▸ **WORK TO BE COMPLETED**:
The answer consists only of the lines from the beginning of the listing below to the line holding "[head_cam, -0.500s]", inclusive, with every picture removed.

▸ **PROVIDED MATERIAL**:
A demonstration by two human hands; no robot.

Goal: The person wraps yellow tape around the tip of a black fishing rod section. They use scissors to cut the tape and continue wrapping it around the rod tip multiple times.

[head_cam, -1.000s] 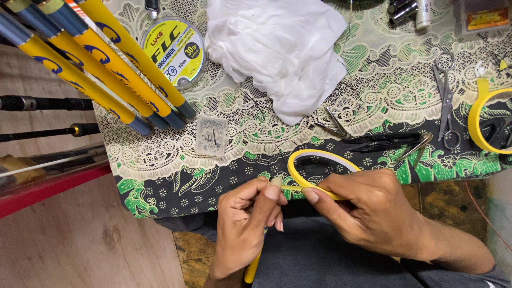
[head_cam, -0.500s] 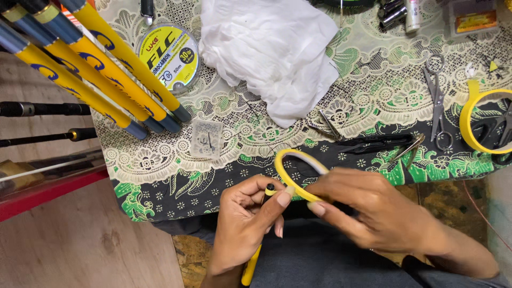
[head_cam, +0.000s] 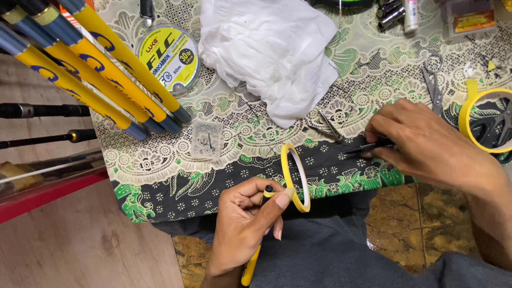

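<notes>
My left hand [head_cam: 245, 224] grips a thin yellow rod [head_cam: 250, 266] with a black tip near the table's front edge. A thin yellow tape roll [head_cam: 296, 176] stands on edge against my left thumb, its loose end stuck at the rod tip. My right hand [head_cam: 426, 144] is off the roll, out to the right on the patterned cloth [head_cam: 176, 176], with its fingers closed on a small black tool [head_cam: 365, 148].
Several yellow-and-blue rods [head_cam: 90, 69] lie at the upper left beside a round line spool [head_cam: 168, 56]. A crumpled white cloth [head_cam: 272, 48] lies at the top middle. Scissors [head_cam: 433, 80] and a second yellow tape roll [head_cam: 485, 120] are at the right. A small clear packet [head_cam: 207, 140] lies mid-table.
My right hand let go of the tape roll and moved right onto the black tool. The roll now stands on edge at my left thumb.
</notes>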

▸ **RESULT BELOW**:
A demonstration by two human hands; no robot.

Goal: The person wraps yellow tape around the tip of a black fishing rod section. They use scissors to cut the tape and continue wrapping it around the rod tip multiple times.

[head_cam, -1.000s] 
[head_cam, -0.500s] 

That makes the output complete.